The semi-perimeter s is simply half the perimeter of the triangle. If the three sides are a, b, and c, then s = (a + b + c) / 2. For example, a triangle with sides 7, 8, and 9 has perimeter 24 and semi-perimeter 12. The semi-perimeter is a convenient intermediate value that simplifies several triangle formulas beyond just Herons formula. It appears in the inradius formula (r = Area/s), in angle bisector calculations, and in Eulers formula relating the circumradius and inradius. Computing the semi-perimeter first makes the main area calculation much cleaner.
Can Herons formula be used for any type of triangle?
Yes, Herons formula works for any valid triangle, including acute, right, obtuse, equilateral, isosceles, and scalene triangles. The only requirement is that the three side lengths satisfy the triangle inequality: the sum of any two sides must be greater than the third side. If the triangle inequality is violated, the expression under the square root becomes negative, indicating that no triangle with those side lengths exists. For degenerate triangles (where three points are collinear and the area is zero), Herons formula correctly returns zero since one of the factors (s-a), (s-b), or (s-c) equals zero.
How does Herons formula compare to the standard base-height area formula?
The standard area formula (Area = 1/2 times base times height) requires knowing a base and its corresponding perpendicular height. If the height is not given, you must calculate it, often using trigonometry or the Pythagorean theorem. Herons formula only requires the three side lengths, making it more direct in many situations. However, the base-height formula is computationally simpler and may be preferred when the height is known. For right triangles, the two legs serve as base and height, making the standard formula trivial. Herons formula is most valuable for oblique triangles where the height is unknown.
How do you derive Herons formula?
Herons formula can be derived from the cosine rule and the standard area formula. Start with Area = (1/2)ab sin(C). From the law of cosines, cos(C) = (a^2 + b^2 - c^2)/(2ab). Using the identity sin^2(C) = 1 - cos^2(C), substitute and simplify: Area^2 = (1/4)a^2 b^2 sin^2(C) = (1/4)a^2 b^2(1 - cos^2(C)). After algebraic manipulation using the difference of squares, this becomes Area^2 = s(s-a)(s-b)(s-c).
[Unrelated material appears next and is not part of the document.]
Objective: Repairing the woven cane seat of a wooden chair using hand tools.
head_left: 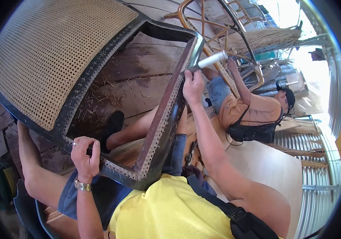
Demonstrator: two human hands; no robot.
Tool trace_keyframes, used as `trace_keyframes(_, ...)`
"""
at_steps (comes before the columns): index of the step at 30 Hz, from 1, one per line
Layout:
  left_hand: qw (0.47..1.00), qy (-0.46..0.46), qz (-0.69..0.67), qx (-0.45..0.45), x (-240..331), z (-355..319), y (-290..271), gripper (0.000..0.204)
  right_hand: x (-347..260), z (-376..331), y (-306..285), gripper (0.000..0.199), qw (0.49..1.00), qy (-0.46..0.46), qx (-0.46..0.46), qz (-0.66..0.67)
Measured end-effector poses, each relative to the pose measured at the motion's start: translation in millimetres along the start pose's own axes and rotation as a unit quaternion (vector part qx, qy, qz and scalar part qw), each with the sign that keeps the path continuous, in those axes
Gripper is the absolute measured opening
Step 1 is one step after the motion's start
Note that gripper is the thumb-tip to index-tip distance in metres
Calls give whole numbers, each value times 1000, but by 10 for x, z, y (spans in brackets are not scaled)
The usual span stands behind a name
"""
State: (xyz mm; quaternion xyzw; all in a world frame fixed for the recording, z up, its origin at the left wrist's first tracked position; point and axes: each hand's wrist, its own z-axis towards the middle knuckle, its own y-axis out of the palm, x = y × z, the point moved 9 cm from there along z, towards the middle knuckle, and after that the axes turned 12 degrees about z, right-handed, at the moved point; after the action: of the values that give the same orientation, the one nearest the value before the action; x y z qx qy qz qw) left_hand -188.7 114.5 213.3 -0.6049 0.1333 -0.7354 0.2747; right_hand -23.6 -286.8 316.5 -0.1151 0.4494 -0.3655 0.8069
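Note:
A dark wooden chair frame [166, 115] lies tilted across my lap, its open seat edged with rows of small drilled holes. Woven cane webbing [63, 47] covers its back panel at the upper left. My left hand [86, 156], with a ring and a watch, is curled over the frame where back and seat meet. At the far right corner, my right hand [193, 87] is closed around the dark end of a tool with a white cylindrical handle [213, 59], against the rail. The tool's working end is mostly hidden by the hand.
Cane scraps [102, 97] litter the plank floor [138, 59] below the seat opening. Another person [254, 107] sits to the right beside a bent rattan chair frame [204, 40]. A pale board [266, 167] lies at my right. Bundles of cane strands [262, 38] are behind.

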Motion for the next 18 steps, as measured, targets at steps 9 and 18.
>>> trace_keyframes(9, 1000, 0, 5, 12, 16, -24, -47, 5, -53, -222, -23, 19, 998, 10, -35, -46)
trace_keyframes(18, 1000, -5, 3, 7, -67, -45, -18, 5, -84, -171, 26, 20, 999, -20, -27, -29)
The derivation involves factoring a quartic polynomial into the product of four linear terms, which is why the semi-perimeter appears naturally.
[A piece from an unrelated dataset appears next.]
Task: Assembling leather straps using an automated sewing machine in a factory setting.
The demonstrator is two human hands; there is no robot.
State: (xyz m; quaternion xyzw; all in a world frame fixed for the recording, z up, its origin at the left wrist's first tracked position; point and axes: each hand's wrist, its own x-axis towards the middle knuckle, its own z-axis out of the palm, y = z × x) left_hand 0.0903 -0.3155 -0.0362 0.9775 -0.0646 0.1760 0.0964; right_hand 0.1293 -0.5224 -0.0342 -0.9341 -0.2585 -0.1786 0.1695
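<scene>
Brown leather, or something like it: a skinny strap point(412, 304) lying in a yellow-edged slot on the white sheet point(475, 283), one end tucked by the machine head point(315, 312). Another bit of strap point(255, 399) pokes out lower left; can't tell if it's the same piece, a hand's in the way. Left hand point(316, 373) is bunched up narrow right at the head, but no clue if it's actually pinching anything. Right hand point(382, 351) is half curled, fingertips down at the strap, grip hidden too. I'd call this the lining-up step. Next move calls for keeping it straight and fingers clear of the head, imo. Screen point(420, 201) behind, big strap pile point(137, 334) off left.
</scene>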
What is the numerical stability of Herons formula?
The standard form of Herons formula can suffer from numerical precision issues when the triangle is very flat (nearly degenerate) because it involves subtracting nearly equal numbers. A more numerically stable version, attributed to William Kahan, first sorts the sides so a >= b >= c, then computes Area = (1/4)sqrt((a+(b+c))(c-(a-b))(c+(a-b))(a+(b-c))). This rearrangement uses careful parenthesization to minimize floating-point errors. For most practical applications with reasonable triangle shapes, the standard formula works fine, but the Kahan version is recommended for high-precision computational geometry.
How is Herons formula related to the inradius and circumradius?
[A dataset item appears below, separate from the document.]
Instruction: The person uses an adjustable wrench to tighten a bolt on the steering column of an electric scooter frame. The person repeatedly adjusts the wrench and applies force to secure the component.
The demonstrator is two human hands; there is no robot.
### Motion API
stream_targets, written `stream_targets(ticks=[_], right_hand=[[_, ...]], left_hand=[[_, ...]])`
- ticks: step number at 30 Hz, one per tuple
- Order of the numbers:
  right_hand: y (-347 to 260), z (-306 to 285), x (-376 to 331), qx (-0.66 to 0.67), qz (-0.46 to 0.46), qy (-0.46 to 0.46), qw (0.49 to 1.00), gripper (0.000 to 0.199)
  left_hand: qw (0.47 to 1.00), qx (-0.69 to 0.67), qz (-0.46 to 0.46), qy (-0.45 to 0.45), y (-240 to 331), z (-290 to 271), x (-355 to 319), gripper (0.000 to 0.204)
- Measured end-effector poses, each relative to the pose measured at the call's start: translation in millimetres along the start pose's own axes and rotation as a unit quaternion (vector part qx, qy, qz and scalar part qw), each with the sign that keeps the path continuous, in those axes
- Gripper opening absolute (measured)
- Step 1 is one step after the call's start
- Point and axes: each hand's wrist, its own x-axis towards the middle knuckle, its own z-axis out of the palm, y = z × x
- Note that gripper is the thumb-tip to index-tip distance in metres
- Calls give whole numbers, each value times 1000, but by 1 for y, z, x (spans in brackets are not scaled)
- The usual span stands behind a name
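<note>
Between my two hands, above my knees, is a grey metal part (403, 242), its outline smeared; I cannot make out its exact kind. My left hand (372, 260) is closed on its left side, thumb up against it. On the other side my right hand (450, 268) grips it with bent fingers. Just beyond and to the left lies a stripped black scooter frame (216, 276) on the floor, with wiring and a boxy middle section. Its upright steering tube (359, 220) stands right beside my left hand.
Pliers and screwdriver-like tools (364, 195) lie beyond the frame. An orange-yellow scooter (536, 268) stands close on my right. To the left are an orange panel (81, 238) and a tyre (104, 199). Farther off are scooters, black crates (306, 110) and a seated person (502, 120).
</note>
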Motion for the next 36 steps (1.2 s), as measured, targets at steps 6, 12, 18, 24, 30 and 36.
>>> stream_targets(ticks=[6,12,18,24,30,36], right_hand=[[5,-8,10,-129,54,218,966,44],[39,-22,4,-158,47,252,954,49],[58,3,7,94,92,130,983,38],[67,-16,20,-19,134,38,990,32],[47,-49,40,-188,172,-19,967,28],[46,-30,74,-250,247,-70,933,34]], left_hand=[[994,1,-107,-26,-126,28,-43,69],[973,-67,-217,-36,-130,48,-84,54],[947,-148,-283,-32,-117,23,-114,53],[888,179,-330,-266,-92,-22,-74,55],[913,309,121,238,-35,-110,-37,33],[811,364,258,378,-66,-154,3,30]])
Herons formula connects elegantly to both the inradius and circumradius. The inradius r = Area / s, where s is the semi-perimeter. Substituting Herons formula: r = sqrt(s(s-a)(s-b)(s-c)) / s = sqrt((s-a)(s-b)(s-c)/s). The circumradius R = (abc) / (4 times Area) = (abc) / (4 sqrt(s(s-a)(s-b)(s-c))). These relationships show that once you compute the area via Herons formula, finding the inradius and circumradius requires only simple arithmetic. The area acts as the bridge connecting side lengths to circle measurements.